Ensuite, rincez l’échantillon deux fois avec PBS pour enlever les cellules planctoniques restantes en pipetting doucement dans PBS, suivi de l’aspiration. Si les cellules sont étiquetées fluorescentement, imagez directement les échantillons à l’aide d’une microscopie de fluorescence. Comme on le voit ici, les bactéries pDawn-Ag43 ont été utilisées pour produire des biofilms modelés dans des plaques de puits en polystyrène avec éclairage du projecteur.
Les biofilms peuvent être visualisés à l’aide de taches de violette cristalline ou alternativement par microscopie de fluorescence si vous utilisez des bactéries fluorescentes. Des échantillons fluorescents de biofilm peuvent également être photographiés utilisant la microscopie confoccale pour obtenir des images du biofilm en 3D. Le modelage haute résolution est possible à l’aide d’un photomask de film pour fournir un éclairage à motifs à l’échantillon de biofilm.
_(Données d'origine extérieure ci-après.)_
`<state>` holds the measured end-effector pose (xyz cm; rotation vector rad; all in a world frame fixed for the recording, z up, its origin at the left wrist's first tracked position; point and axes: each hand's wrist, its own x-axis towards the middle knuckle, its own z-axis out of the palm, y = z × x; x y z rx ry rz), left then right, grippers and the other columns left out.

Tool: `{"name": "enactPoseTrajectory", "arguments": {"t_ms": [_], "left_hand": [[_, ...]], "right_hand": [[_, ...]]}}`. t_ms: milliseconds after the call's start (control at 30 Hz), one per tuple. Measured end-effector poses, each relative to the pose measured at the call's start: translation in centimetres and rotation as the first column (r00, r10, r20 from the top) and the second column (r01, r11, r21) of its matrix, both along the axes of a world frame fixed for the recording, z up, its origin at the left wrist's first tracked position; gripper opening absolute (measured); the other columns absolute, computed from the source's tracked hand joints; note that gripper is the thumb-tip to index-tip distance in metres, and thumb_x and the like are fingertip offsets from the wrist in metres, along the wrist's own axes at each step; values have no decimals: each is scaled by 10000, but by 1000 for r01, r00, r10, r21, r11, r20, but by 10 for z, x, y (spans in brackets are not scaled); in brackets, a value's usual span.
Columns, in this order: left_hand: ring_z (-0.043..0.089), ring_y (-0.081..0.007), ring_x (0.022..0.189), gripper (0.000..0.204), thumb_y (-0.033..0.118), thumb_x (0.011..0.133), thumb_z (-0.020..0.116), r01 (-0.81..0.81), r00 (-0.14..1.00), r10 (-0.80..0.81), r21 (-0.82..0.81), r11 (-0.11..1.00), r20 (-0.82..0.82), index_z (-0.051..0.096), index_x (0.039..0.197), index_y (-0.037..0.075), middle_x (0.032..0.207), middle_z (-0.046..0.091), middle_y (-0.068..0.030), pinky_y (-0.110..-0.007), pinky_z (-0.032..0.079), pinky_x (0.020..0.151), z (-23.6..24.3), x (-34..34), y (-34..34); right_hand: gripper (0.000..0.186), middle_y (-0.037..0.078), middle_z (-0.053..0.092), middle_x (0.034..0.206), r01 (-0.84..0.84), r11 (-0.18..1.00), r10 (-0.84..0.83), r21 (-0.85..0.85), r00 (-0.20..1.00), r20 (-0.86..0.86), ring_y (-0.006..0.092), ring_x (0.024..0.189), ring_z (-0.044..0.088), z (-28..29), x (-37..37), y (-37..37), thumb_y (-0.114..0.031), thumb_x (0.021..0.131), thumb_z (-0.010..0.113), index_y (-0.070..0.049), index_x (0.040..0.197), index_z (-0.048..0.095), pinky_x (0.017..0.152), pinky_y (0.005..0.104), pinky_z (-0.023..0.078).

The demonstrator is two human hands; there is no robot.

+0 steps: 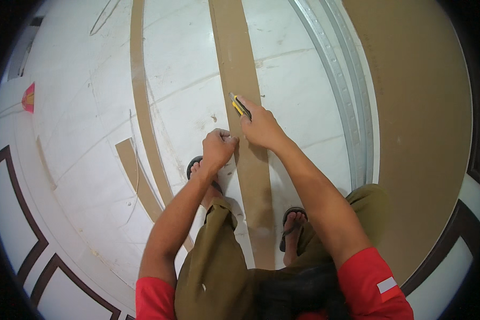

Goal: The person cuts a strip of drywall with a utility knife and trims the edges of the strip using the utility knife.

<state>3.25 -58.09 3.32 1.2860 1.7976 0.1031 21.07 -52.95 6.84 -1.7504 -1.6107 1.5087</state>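
Note:
A long brown board strip (231,53) lies lengthwise on the floor between my feet. My right hand (260,121) is closed around a yellow-and-black utility knife (238,105), whose tip points forward over the strip. Just lower and to the left, my left hand (218,146) is at the strip's left edge with fingers pinched together; a small pale bit shows there, but what exactly they hold is unclear. Both sandalled feet (292,226) straddle the strip.
Narrow brown strips (137,64) and a shorter piece (136,173) lie to the left on the white tiles (176,42). Metal channels (346,106) and a large brown sheet (410,106) lie to the right. A small pink object (29,97) sits far left.

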Motion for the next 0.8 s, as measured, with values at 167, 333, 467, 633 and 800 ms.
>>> {"name": "enactPoseTrajectory", "arguments": {"t_ms": [167,333,467,633,800], "left_hand": [[771,-301,827,345,209,818,850,-180,978,181,-21,983,98,735,1009,-55,888,784,-182,-385,604,800,-10,0,-12],[749,-236,759,307,203,823,834,-102,993,107,111,989,-43,748,984,-45,831,776,-141,-362,589,755,-11,6,-9],[756,-243,749,280,195,833,806,-196,977,185,99,976,109,749,956,-50,818,778,-153,-367,594,749,-5,-3,-1],[781,-298,756,269,201,841,783,-74,994,70,43,996,89,770,924,-54,796,782,-190,-387,609,769,6,-3,16],[770,-284,727,266,196,834,796,-96,991,91,45,994,98,776,921,-55,784,779,-179,-386,603,753,3,-5,16]], "right_hand": [[595,332,706,1229,34,995,-32,-94,999,19,466,1036,721,16,-11,3,-125,977,522,-69,1569,517,958,478,556],[578,339,715,1167,46,999,-47,21,998,37,475,994,713,9,-14,-3,-130,987,534,-65,1562,525,920,484,552],[541,341,722,1040,87,996,-87,8,995,43,451,874,713,10,-16,-4,-132,999,539,-54,1533,556,830,486,552],[522,337,718,959,107,992,-110,66,993,41,453,794,709,5,-15,-6,-110,1001,533,-54,1518,570,768,483,557],[524,336,715,929,108,991,-110,79,994,27,458,755,704,3,-14,-11,-93,1002,535,-47,1523,558,736,480,559]]}}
Des exemples de modelage sur des surfaces de verre et de PDMS, ainsi que des chambres de culture PDMS fermées, sont montrés ici et illustrent les différents types d’environnements où le modelage pDawn-Ag43 peut être appliqué. Tout en essayant cette procédure, il est important de transformer d’abord pDawn-Ag43 en votre souche d’intérêt, puis bien se concentrer et calibrer votre projecteur, et enfin suivre la culture requise et les étapes de dilution arrière pour préparer vos bactéries à l’illumination. Suivant cette méthode, d’autres techniques peuvent être déployées, par exemple, la surveillance du biofilm à long terme dans différentes conditions de culture.
De cette façon, nous pouvons comprendre comment une structure de biofilm affecte sa fonction. Cette technique sera largement applicable, par exemple, pour la biologie synthétique et la recherche sur les matériaux, pour concevoir des biofilms vers diverses applications.